§ WHAT IS NEEDED: Look through the listing below and write out exactly the lines from the line with "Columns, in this" to the line with "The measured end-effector", both included, and no others.

+++

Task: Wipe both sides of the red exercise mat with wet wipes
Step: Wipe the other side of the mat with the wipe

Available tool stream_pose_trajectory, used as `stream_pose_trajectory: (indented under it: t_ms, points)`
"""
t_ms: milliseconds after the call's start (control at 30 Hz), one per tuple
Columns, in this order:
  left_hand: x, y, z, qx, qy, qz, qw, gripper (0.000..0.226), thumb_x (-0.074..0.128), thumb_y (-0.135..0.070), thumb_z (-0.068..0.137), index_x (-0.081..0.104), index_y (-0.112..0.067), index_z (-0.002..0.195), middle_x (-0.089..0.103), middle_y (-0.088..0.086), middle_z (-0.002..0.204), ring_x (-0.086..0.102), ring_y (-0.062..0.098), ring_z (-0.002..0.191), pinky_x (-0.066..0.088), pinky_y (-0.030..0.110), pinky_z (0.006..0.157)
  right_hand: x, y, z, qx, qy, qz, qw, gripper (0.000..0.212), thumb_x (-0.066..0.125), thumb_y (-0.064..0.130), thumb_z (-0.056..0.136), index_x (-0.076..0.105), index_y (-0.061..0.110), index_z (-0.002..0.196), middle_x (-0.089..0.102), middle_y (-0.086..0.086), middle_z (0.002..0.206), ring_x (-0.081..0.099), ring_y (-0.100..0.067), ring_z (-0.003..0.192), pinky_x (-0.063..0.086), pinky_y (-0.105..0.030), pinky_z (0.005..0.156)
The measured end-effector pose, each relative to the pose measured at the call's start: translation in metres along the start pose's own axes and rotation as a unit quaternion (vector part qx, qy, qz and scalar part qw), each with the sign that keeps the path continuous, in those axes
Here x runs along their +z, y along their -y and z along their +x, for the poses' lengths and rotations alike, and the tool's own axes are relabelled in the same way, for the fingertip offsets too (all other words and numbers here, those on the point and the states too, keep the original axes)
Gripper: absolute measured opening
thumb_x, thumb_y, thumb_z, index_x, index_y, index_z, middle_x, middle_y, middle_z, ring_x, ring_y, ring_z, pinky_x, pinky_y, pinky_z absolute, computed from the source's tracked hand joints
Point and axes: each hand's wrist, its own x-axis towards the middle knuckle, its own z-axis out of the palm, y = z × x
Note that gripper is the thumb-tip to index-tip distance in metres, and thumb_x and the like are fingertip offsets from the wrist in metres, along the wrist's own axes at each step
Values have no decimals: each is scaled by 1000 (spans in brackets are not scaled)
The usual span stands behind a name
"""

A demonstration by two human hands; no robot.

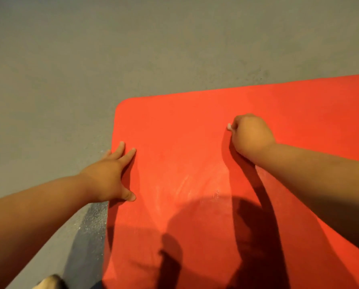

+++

§ TASK SOLUTION:
Columns, in this order:
  left_hand: x, y, z, qx, qy, qz, qw, gripper (0.000..0.226), thumb_x (-0.074..0.128), thumb_y (-0.135..0.070), thumb_z (-0.068..0.137), index_x (-0.081..0.104), index_y (-0.112..0.067), index_z (-0.002..0.195), middle_x (-0.089..0.103), middle_y (-0.088..0.086), middle_z (-0.002..0.204), ring_x (-0.086..0.102), ring_y (-0.062..0.098), ring_z (-0.002..0.191), pinky_x (-0.066..0.088), pinky_y (-0.030..0.110), pinky_z (0.006..0.157)
  right_hand: x, y, z, qx, qy, qz, qw, gripper (0.000..0.212), thumb_x (-0.066..0.125), thumb_y (-0.064..0.130), thumb_z (-0.056..0.136), index_x (-0.076..0.105), index_y (-0.061..0.110), index_z (-0.002..0.196), middle_x (-0.089..0.102), middle_y (-0.086..0.086), middle_z (0.002..0.206), ring_x (-0.081..0.099), ring_y (-0.100..0.067), ring_z (-0.003..0.192), pinky_x (-0.063..0.086), pinky_y (-0.105..0.030), pinky_z (0.005..0.156)
The measured end-effector pose, each relative to the pose measured at the call's start: translation in metres along the start pose's own axes and rotation as a unit quaternion (vector part qx, qy, qz and scalar part qw), each with the sign that keeps the path continuous, in those axes

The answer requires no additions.